An easy method for determining the best number for K is the elbow curve. Elbow curves get their names from their shape: they turn on a specific value, which looks a bit like an elbow!

To create an elbow curve, we'll plot the clusters on the x-axis and the values of a selected objective function on the y-axis.

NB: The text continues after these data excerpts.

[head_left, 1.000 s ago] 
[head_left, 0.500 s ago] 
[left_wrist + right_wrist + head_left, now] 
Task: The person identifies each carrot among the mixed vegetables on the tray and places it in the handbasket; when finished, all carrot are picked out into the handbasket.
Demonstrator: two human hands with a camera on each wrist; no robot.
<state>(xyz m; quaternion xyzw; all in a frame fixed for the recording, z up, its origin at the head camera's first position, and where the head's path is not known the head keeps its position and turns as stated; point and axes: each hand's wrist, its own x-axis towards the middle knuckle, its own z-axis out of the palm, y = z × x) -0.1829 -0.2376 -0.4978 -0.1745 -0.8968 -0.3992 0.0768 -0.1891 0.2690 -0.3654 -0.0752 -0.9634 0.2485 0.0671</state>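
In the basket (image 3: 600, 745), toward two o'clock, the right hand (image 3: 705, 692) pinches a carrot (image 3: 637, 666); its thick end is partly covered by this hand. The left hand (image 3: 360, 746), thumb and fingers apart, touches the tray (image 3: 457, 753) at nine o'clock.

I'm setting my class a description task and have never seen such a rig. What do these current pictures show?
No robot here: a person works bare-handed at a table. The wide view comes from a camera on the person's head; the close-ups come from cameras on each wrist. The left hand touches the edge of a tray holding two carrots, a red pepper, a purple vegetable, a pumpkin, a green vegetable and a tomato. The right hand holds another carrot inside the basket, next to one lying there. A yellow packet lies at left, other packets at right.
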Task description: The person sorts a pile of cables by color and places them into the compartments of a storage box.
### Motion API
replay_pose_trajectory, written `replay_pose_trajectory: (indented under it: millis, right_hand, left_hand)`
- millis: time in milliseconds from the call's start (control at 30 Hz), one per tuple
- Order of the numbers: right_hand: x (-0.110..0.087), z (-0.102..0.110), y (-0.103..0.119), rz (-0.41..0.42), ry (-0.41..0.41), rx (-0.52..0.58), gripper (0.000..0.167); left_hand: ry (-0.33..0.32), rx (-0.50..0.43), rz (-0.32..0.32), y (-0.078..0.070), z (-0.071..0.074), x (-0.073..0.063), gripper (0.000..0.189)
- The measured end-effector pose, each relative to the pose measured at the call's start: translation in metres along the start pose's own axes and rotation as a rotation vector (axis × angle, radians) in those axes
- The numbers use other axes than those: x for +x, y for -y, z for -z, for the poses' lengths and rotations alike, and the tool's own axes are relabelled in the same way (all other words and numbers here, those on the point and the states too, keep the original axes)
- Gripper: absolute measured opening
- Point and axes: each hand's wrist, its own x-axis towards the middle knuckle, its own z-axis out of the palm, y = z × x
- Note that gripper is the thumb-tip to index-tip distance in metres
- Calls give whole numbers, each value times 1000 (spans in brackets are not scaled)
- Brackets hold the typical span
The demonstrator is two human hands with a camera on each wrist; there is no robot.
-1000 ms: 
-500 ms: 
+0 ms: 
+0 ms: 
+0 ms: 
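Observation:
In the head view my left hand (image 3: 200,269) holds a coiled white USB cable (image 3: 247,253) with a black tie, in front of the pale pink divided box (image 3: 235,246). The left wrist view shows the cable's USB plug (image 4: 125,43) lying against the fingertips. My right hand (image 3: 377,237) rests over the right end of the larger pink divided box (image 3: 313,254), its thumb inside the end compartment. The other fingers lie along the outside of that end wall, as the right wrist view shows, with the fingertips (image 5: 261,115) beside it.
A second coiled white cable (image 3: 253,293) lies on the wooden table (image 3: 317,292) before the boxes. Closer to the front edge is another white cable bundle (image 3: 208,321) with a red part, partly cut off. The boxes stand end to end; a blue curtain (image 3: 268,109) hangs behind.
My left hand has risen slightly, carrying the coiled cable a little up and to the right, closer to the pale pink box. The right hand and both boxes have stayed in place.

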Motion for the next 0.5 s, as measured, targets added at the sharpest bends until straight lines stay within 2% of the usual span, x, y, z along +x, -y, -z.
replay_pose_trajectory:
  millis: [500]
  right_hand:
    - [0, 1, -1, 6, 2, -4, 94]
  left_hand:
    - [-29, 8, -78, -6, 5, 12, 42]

Inertia is one of the most common objective functions to use when creating an elbow curve. While what it's actually doing can get into some pretty complicated math, basically the inertia objective function is measuring the amount of variation in the dataset.

In [7]:
# Initial imports
import pandas as pd
from sklearn.cluster import KMeans
import plotly.express as px
import hvplot.pandas

In [8]:
file_path = "/Users/itr/Desktop/Class Folder/Cryptocurrencies/Resources/new_iris_data.csv"
df_iris = pd.read_csv(file_path)
df_iris.head()

Unnamed: 0,sepal_length,petal_length,sepal_width,petal_width
0,5.1,1.4,3.5,0.2
1,4.9,1.4,3.0,0.2
2,4.7,1.3,3.2,0.2
3,4.6,1.5,3.1,0.2
4,5.0,1.4,3.6,0.2


## Store Values of K to Plot

Create an empty list to hold inertia values. Also store a range of K values we want to test here.

In [9]:
inertia =[]
k = list(range(1, 11))

## Loop through K Values and Find Inertia

Loop through each K value, find the inertia, and store it into list

In [18]:
# Looking for the best K
for i in k:
    km = KMeans(n_clusters=i, random_state=0)
    km.fit(df_iris)
    inertia.append(km.inertia_)

## Create a DataFrame and Plot the Elbow Curve

Create a DataFrame that stores K values and their appropriate inertia values. This will allow for a plot of the results with `hvplot`.

In [19]:
# Define the dataframe to plot the elbow curve using hvPlot
elbow_data = {"k": k, "inertia": inertia}
df_elbow = pd.DataFrame(elbow_data)
df_elbow.hvplot.line(x="k", y="inertia", title="Elbow Curve", xticks=k)